CNN. Thomas Steuber, profesor di Departemen Ilmu Bumi Universitas Sains dan Teknologi Khalifa Abu Dhabi, menyebut fosil bukit pasir di Abu Dhabi bisa jadi berkaitan dengan Kisah Nabi Nuh yang ada di Al-Quran, Al-Kitab dan Taurat.
Steuber menyebut kisah Nabi Nuh ini kemungkinan adalah banjir Teluk Arab di akhir zaman es, karena kenaikan permukaan laut yang sangat cepat.
“Dengan Teluk Arab yang kering, sungai Tigris dan Efrat akan mengalir ke Samudra Hindia dan wilayah yang sekarang disebut Teluk itu mungkin adalah daerah dataran rendah yang cukup subur yang 8.000 tahun lalu telah dihuni, sehingga orang-orang mungkin mengalami kenaikan permukaan laut yang cepat itu,” tuturnya, seperti dikutip CNN.
“Mungkin itu mengarah ke beberapa kenangan bersejarah yang dirujuk kitab suci tiga agama lokal ini,” tambahnya.
Fosil bukit pasir ini sendiri berada arah tenggara kota Abu Dhabi. Berkendara selama satu jam menuju gurun kosong Emirat dan kita dapat menyaksikan lanskap yang tak terduga.
Lanskap tidak biasa dan elegan yang berada di wilayah Al Wahtba ini telah berada puluhan ribu tahun di tengah gurun.
Fosil bukit pasir Abu Dhabi cukup mencolok di tengah gurun, bentuknya seperti ombak yang membeku, terbuat dari pasir padat dengan sisi beriak yang bentuknya ditentukan tiupan angin.
Cara fosil bukit pasir terbentuk
Salah satu alasan bukit pasir ini dapat berdiri kokoh adalah karena kelembaban di tanah menyebabkan kalsium karbonat di pasir mengeras, kemudian angin kencang membuatnya menjadi bentuk yang tidak biasa dari waktu ke waktu.
Namun Steuber menyebut pembentukan bukit pasir ini tidak sesederhana itu.
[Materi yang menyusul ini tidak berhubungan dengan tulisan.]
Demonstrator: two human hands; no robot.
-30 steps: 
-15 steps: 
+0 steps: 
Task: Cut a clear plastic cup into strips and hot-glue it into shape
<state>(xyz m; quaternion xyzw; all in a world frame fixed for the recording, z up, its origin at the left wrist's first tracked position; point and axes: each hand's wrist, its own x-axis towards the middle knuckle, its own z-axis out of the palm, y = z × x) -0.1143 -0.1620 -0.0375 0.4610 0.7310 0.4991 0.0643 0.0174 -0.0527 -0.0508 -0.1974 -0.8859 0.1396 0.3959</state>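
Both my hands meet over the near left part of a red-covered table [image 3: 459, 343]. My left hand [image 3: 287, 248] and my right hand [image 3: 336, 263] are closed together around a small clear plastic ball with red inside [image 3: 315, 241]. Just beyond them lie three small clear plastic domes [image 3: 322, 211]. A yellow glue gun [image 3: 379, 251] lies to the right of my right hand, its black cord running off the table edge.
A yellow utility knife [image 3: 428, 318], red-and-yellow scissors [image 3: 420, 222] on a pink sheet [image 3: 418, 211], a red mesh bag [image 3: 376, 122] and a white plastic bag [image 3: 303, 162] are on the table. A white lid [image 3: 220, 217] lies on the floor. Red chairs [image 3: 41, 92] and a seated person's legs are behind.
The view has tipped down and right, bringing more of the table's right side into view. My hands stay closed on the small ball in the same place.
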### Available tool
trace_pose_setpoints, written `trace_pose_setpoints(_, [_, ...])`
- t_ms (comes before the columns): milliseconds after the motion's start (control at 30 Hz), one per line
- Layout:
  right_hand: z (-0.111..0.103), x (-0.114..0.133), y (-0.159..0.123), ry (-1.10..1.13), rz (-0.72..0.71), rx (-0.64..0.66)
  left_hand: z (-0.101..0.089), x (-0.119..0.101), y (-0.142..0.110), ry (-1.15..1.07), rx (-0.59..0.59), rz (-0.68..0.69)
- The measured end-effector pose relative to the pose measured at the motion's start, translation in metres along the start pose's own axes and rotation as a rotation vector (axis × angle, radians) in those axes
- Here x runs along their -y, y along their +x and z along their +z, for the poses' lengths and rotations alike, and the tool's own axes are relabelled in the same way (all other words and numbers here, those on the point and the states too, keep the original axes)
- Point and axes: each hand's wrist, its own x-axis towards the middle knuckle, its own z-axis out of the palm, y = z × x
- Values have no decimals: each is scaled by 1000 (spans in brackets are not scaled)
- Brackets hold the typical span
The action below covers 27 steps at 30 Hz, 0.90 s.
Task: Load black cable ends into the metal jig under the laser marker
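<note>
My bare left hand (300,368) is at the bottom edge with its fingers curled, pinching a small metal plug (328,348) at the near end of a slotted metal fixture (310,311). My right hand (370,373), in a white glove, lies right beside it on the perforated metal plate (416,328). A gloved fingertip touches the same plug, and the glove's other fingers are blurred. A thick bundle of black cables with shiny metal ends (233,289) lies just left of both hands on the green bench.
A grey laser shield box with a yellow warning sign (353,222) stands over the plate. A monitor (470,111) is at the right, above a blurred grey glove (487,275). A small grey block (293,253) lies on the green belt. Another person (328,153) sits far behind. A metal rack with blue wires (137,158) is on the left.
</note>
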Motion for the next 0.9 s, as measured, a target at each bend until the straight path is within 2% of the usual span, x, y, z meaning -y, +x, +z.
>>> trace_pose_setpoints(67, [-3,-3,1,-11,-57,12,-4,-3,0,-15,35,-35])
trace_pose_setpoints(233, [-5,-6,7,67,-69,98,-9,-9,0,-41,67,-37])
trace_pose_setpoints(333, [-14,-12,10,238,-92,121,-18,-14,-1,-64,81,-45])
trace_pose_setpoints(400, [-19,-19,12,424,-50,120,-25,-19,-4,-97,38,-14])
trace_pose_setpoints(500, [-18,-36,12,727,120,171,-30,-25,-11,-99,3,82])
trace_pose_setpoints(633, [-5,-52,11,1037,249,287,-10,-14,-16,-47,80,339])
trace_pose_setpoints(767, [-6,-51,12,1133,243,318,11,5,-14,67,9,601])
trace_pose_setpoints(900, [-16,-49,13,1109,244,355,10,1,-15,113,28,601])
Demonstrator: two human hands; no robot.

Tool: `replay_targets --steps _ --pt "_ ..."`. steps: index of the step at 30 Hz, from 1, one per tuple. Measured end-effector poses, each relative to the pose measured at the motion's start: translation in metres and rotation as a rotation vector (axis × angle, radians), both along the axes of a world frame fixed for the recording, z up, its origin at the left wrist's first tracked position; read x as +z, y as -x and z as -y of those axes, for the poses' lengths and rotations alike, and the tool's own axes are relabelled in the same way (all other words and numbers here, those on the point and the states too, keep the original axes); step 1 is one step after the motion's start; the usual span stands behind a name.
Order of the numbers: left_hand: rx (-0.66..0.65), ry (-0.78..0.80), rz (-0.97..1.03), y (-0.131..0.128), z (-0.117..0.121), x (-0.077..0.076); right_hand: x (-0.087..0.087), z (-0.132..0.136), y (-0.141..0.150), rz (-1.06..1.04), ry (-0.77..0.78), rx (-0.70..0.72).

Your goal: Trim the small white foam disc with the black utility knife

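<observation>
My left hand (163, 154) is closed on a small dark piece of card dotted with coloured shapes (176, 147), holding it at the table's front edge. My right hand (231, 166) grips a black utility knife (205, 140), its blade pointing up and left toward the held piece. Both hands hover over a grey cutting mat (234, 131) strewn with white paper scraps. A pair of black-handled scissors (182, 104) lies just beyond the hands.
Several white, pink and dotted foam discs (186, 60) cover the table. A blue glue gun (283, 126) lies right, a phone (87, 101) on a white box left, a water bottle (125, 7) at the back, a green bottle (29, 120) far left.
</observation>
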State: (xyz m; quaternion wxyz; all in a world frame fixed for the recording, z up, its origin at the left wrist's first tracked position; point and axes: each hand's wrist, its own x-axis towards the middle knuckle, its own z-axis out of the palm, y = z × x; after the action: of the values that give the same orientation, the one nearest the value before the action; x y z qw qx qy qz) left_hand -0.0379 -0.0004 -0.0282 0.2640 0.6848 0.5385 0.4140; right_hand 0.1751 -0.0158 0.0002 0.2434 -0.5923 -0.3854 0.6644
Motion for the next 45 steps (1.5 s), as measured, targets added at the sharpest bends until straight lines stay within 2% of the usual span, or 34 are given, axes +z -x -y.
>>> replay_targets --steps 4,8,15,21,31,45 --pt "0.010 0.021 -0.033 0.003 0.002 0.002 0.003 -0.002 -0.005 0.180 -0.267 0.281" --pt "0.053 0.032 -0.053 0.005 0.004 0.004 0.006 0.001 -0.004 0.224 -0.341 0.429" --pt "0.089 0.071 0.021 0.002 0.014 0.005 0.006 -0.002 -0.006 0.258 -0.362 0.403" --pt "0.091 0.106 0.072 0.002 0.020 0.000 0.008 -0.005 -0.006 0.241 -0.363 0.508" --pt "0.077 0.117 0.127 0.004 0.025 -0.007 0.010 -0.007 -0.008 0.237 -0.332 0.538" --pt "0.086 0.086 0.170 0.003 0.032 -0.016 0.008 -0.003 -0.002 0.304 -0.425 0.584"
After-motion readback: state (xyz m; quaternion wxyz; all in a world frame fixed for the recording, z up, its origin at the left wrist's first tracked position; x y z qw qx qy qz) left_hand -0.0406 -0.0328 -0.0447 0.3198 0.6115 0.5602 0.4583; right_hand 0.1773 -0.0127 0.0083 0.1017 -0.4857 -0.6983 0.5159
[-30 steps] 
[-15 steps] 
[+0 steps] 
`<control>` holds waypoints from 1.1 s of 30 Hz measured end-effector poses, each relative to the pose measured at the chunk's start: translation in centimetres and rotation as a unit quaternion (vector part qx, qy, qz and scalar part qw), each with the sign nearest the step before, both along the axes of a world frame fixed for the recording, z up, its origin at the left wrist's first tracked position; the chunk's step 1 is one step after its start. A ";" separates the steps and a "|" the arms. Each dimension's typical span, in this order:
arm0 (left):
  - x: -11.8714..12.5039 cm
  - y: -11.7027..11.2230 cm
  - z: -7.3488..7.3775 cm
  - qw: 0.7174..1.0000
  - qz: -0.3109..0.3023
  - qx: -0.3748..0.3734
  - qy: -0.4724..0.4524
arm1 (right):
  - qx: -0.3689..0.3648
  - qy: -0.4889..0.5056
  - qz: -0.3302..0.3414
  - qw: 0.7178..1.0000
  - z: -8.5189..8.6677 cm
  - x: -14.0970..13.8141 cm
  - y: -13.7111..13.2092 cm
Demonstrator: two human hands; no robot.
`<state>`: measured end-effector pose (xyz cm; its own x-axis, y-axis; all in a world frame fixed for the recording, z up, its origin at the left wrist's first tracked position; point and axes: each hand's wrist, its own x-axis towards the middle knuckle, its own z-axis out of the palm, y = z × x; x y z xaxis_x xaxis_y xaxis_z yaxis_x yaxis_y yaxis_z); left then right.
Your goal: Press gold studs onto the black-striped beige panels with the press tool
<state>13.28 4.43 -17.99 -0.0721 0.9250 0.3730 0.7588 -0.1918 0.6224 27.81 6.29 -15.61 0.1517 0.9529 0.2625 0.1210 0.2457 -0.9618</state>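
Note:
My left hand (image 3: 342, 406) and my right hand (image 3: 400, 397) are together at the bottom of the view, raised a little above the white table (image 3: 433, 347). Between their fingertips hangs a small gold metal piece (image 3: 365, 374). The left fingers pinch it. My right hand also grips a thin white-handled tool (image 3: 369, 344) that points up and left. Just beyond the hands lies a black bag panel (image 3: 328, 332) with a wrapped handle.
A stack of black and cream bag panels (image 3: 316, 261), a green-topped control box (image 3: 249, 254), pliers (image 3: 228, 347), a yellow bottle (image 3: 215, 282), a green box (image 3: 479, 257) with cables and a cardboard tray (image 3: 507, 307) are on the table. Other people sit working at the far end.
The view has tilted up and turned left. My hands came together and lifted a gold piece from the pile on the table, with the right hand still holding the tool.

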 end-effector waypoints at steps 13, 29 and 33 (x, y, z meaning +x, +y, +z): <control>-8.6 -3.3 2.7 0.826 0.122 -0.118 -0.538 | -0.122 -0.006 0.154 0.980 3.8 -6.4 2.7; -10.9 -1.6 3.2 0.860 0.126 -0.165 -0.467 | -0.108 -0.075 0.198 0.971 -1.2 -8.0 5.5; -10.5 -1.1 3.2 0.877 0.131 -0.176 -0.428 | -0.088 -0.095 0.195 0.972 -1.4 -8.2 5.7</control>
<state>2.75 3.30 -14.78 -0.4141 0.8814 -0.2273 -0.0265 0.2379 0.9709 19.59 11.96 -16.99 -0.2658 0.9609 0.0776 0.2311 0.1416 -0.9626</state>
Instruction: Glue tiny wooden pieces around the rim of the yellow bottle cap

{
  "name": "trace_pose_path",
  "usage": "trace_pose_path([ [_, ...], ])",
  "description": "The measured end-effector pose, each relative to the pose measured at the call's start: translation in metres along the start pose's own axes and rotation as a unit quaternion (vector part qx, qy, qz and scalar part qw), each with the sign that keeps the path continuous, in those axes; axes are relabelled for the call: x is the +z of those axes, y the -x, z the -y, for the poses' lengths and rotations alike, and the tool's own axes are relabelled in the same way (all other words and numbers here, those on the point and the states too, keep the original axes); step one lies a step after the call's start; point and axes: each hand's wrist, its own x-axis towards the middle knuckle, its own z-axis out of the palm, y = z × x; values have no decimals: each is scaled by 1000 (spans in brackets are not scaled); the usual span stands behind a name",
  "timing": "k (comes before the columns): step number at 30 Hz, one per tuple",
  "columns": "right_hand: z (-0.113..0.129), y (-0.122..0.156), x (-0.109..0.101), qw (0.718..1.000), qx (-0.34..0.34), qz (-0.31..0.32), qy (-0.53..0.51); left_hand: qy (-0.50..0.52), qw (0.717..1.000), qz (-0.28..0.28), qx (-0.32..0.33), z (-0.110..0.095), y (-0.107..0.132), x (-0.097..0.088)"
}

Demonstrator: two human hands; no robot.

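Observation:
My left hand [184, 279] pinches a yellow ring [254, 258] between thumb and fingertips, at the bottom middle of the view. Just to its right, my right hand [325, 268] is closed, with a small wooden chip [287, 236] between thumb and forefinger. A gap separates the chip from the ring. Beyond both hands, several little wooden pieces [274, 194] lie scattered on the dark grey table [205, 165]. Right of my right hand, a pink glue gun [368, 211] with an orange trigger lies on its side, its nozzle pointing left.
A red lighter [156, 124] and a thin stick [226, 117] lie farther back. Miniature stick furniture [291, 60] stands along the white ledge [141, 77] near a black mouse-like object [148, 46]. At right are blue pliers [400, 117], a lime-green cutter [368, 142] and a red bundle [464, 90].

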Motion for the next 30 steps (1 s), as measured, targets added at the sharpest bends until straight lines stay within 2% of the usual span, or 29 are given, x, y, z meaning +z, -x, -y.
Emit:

“Ini adalah sebuah cerita yang rumit,” katanya.
Steuber mengatakan beberapa bukit pasir diciptakan dari siklus zaman es dan pencairan yang terjadi antara 200 ribu hingga 7.000 tahun lalu.
Pada periode tersebut permukaan laut turun ketika air beku meningkat di kutub dan selama periode yang lebih kering ini bukit pasir akan terbentuk saat pasir bertiup dari Teluk Arab yang kering.
Kemudian ketika es mencair dan membentuk lingkungan yang lebih lembab, permukaan air naik di tempat yang sekarang disebut Abu Dhabi. Lalu kelembaban bereaksi dengan kalsium karbonat di pasir, menstabilkannya, dan kemudian membentuk semacam semen, yang akhirnya menjadi halus oleh angin yang berlalu.
Steuber menyebut saat ini dia dan timnya terus berupaya meneliti fosil bukit pasir ini karena ada beberapa hal menarik, terutama soal permukaan laut yang berubah di zaman es.
“Kami terus mempelajari ini,” katanya.
“Ada beberapa pertanyaan menarik tentang perubahan permukaan laut selama zaman es baru-baru ini yang masih harus dijawab, dan ini sangat penting untuk memahami geomorfologi garis pantai Emirates saat ini. Bukit pasir ini juga jelas merupakan analogi untuk perubahan permukaan laut di masa depan,” imbuhnya.